**What to produce**
Check every line of the data below for "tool". Copy each one that has it.

**Data listing**
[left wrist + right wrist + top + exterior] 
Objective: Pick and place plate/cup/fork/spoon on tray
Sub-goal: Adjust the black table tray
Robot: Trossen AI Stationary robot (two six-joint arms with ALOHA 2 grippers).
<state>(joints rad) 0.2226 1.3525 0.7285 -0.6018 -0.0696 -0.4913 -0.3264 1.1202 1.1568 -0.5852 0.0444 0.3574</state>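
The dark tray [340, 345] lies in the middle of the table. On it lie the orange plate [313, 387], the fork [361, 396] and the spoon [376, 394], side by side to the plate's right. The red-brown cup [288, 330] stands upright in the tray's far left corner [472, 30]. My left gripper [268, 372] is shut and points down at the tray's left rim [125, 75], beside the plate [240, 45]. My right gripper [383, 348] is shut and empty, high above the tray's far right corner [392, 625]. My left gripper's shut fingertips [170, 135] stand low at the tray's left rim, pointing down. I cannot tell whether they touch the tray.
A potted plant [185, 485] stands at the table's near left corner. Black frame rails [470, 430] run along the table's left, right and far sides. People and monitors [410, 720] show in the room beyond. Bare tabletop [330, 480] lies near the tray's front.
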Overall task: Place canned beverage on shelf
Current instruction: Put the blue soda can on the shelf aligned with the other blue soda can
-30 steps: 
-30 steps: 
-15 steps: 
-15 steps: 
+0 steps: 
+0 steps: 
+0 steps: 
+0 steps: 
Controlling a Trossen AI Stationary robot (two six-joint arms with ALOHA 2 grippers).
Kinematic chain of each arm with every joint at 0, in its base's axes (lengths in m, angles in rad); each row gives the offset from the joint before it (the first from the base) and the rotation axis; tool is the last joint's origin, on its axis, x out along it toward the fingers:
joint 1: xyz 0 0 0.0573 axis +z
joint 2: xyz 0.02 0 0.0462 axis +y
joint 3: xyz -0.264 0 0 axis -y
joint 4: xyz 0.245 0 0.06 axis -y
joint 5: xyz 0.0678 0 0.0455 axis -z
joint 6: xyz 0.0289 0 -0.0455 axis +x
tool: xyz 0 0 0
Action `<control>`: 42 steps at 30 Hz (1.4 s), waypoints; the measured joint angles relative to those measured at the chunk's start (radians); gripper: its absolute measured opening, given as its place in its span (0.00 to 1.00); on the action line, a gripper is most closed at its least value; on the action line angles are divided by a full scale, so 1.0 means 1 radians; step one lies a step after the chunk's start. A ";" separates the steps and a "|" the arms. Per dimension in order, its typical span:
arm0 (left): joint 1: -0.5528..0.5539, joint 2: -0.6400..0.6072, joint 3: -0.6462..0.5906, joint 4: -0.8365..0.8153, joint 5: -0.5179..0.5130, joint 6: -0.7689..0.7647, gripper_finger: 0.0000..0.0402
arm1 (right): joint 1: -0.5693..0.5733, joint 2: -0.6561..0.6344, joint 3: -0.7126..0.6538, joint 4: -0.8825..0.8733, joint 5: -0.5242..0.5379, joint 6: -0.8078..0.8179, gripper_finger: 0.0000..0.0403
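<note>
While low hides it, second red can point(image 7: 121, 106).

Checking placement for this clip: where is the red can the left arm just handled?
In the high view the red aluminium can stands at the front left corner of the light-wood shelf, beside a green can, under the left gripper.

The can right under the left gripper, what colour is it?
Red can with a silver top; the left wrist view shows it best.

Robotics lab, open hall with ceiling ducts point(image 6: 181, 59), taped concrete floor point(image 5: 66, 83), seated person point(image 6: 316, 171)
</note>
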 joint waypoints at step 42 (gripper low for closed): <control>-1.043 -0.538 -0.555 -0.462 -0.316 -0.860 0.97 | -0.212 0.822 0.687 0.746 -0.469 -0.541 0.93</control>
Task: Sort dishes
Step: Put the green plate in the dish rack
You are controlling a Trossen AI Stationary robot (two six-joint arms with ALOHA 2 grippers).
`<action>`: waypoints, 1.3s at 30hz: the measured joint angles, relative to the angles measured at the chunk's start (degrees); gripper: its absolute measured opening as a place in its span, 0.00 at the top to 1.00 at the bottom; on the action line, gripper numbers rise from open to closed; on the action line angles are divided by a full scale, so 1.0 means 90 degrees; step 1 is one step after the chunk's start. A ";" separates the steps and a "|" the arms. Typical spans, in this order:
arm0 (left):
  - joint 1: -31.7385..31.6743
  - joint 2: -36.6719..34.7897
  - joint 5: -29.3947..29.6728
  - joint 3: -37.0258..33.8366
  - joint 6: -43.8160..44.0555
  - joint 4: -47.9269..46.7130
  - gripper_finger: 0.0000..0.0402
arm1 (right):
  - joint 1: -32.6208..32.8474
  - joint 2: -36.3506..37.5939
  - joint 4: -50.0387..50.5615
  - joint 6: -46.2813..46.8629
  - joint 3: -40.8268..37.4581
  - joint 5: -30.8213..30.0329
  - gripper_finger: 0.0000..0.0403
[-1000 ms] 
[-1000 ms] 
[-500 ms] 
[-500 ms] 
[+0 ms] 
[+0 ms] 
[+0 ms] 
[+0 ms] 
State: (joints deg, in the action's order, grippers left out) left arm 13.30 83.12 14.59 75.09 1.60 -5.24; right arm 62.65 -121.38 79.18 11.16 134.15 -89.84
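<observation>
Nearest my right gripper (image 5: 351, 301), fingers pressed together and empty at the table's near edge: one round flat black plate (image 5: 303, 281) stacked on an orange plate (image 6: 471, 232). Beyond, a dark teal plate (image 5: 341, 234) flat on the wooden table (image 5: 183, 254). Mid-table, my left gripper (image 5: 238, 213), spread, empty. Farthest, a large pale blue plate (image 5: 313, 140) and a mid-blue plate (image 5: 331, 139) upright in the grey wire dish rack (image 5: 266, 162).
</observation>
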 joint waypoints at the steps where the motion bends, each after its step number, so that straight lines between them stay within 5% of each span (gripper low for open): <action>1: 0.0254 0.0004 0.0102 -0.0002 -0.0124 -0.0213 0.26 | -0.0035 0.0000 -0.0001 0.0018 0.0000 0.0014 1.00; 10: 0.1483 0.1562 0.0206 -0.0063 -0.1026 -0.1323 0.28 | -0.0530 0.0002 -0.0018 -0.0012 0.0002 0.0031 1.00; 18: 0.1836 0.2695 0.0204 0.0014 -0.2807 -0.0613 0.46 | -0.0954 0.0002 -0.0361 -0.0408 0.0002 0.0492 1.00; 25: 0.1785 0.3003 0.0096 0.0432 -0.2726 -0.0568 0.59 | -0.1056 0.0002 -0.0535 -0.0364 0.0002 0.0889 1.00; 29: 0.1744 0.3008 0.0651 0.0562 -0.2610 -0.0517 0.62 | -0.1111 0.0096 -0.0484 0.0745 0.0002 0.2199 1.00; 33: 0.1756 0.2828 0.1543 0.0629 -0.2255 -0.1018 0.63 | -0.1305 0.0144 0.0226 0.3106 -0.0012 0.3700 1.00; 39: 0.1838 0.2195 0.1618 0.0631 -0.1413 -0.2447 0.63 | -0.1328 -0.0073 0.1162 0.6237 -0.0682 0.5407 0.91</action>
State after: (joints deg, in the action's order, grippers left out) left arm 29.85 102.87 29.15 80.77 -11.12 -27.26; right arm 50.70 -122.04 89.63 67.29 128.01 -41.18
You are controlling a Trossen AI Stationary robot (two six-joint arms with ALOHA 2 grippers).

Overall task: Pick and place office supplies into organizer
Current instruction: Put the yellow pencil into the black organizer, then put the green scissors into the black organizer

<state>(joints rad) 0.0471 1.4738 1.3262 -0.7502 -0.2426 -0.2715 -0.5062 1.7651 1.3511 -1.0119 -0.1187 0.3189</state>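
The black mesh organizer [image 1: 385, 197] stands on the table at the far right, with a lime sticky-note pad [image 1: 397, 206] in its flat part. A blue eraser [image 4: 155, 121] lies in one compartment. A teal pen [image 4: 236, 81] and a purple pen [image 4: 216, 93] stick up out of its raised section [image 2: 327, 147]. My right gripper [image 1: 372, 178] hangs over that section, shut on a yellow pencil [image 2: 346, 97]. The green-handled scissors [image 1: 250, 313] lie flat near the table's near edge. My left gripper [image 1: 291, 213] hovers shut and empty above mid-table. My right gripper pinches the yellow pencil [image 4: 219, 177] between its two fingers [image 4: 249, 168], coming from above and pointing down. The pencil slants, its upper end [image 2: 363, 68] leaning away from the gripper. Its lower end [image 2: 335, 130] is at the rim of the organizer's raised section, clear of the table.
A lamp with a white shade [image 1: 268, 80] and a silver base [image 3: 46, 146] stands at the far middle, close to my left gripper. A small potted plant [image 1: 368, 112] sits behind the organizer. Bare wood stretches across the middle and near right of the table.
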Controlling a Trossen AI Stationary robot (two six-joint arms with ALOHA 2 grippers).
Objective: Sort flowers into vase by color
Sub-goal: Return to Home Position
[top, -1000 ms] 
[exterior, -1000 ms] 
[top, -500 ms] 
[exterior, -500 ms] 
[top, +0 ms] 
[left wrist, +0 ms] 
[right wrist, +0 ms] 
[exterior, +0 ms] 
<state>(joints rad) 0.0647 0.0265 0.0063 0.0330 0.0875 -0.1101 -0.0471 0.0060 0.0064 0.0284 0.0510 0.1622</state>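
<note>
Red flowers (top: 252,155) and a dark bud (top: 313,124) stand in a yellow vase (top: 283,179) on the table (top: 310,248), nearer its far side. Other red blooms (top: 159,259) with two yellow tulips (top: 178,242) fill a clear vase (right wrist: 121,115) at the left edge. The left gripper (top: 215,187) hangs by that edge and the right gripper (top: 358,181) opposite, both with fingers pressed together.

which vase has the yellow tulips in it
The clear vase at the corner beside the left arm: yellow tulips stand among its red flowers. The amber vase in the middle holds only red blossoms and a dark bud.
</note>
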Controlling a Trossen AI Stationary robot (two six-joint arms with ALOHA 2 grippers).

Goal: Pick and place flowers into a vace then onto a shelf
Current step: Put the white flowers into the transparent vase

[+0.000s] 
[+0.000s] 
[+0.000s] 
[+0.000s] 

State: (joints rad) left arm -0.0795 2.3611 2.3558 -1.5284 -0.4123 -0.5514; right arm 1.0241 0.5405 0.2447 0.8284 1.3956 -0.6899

**Result of the exercise**
Kinematic chain of each arm with every joint at 0, in its base's axes (lengths in m, angles in rad); each row gives the offset from the joint before it (the first from the base) and the rotation axis; tool is the last joint's origin, on its axis, x out along it toward the fingers:
tool: xyz 0 0 0

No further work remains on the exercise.